◆ **WHAT IS EXPECTED**
From the first line to the last, copy the listing exactly and omit the images.

----------------------------------------

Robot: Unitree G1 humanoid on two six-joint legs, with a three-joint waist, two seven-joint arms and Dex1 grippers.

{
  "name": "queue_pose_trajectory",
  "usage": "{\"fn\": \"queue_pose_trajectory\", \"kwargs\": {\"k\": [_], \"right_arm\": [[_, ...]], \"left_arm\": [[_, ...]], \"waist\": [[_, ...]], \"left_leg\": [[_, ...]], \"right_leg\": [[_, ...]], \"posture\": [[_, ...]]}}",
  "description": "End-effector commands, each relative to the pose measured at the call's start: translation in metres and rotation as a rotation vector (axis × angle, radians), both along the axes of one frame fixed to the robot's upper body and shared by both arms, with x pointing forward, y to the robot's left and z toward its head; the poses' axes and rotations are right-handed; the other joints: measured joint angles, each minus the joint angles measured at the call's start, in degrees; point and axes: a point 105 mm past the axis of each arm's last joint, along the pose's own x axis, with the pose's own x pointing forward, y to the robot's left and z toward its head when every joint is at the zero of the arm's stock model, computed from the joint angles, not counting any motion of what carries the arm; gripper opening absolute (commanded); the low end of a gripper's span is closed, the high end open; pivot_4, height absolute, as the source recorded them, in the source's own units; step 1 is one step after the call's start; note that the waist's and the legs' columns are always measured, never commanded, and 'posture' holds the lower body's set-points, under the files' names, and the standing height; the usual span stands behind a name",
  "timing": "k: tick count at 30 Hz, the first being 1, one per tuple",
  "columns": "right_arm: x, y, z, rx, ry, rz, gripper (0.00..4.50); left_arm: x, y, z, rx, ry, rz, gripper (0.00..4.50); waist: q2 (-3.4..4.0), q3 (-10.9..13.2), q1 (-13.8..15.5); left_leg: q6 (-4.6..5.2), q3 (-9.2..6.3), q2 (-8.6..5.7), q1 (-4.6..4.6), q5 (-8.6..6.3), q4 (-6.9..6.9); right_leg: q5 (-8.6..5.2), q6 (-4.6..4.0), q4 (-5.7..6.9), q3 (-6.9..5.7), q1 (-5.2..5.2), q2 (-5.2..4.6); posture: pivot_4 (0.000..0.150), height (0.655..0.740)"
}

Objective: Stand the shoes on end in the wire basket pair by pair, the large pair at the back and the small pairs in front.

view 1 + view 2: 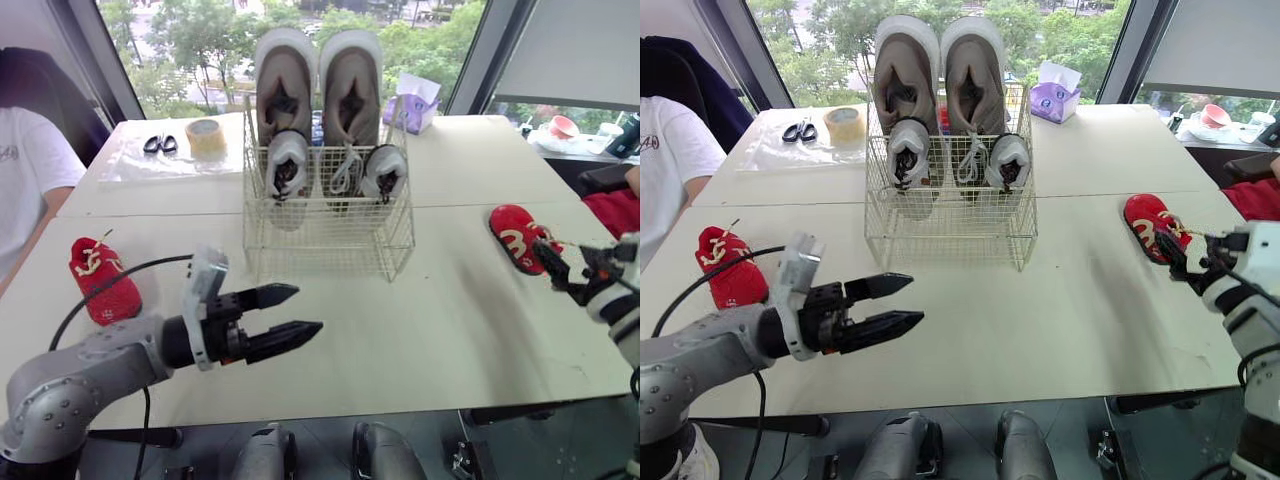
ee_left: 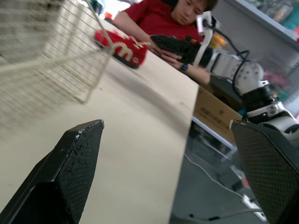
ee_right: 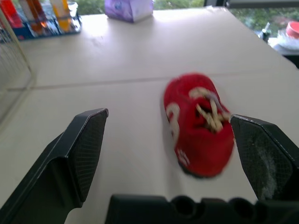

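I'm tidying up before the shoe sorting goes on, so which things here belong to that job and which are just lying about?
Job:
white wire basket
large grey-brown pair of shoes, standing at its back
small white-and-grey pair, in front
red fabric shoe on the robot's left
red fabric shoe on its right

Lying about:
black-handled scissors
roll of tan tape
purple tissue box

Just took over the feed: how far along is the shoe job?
Done: large pair at the back of the basket, small pair in front. In hand: nothing; open right gripper is at one red shoe. Remaining: both red shoes, on the table.
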Motion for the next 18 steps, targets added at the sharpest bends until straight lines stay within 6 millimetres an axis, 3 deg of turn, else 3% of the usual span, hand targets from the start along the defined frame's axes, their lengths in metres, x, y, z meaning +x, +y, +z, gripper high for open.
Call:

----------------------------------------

◆ **EXERCISE RESULT**
Robot: Unitree G1 humanoid on two six-joint legs, with a three-joint waist, two seven-joint arms and Dex1 grippers.

{
  "name": "queue_pose_trajectory",
  "usage": "{\"fn\": \"queue_pose_trajectory\", \"kwargs\": {\"k\": [_], \"right_arm\": [[_, ...]], \"left_arm\": [[_, ...]], \"waist\": [[_, ...]], \"left_leg\": [[_, ...]], \"right_leg\": [[_, ...]], \"posture\": [[_, ...]]}}",
  "description": "End-effector commands, each relative to the pose measured at the call's start: translation in metres and rotation as a rotation vector (axis × angle, radians), both along the axes of one frame fixed to the robot's upper body and shared by both arms, with x pointing forward, y to the robot's left and z toward its head; the poses' axes and rotations are right-handed; the other joints: measured joint angles, each minus the joint angles measured at the call's start, in degrees; point and axes: a point 105 mm past the axis of each arm's last joint, along the pose's own x axis, with the pose's own x pointing forward, y to the robot's left and z toward its head when every joint is at the zero of the arm's stock model, computed from the joint angles, not counting any motion of what carries the arm; gripper opening absolute (commanded); the low end of a gripper's span is closed, the high end open; pivot_4, height absolute, as the source recorded them, in the source's own units; step 1 is one step after the call's start; note that the waist's and the legs' columns are always measured, never commanded, and 'posture' holds the lower body's set-points, under the files' names, and the standing height; the usual span stands behind a name",
  "timing": "k: tick count at 30 Hz, the first being 1, one per tuple",
  "columns": "right_arm: x, y, z, rx, ry, rz, gripper (0.00..4.50); left_arm: x, y, z, rx, ry, rz, gripper (0.00..4.50); waist: q2 (-3.4..4.0), q3 (-10.9..13.2), q1 (-13.8..15.5); left_leg: q6 (-4.6..5.2), q3 (-9.2..6.3), q2 (-8.6..5.7), q1 (-4.6..4.6), q5 (-8.6..6.3), q4 (-6.9..6.9); right_leg: q5 (-8.6..5.2), q6 (-4.6..4.0), q4 (-5.7..6.9), q3 (-6.9..5.7), q1 (-5.2..5.2), q2 (-5.2..4.6); posture: pivot_4 (0.000..0.150), height (0.655..0.740)"
}

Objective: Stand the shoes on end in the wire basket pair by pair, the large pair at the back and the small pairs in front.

view 1 + view 2: 
ee_left: 
ee_right: 

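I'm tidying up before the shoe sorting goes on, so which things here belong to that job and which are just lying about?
Job:
white wire basket
large grey-brown pair of shoes, standing at its back
small white-and-grey pair, in front
red fabric shoe on the robot's left
red fabric shoe on its right

Lying about:
black-handled scissors
roll of tan tape
purple tissue box

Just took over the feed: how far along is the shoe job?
Done: large pair at the back of the basket, small pair in front. In hand: nothing; open right gripper is at one red shoe. Remaining: both red shoes, on the table.
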Motion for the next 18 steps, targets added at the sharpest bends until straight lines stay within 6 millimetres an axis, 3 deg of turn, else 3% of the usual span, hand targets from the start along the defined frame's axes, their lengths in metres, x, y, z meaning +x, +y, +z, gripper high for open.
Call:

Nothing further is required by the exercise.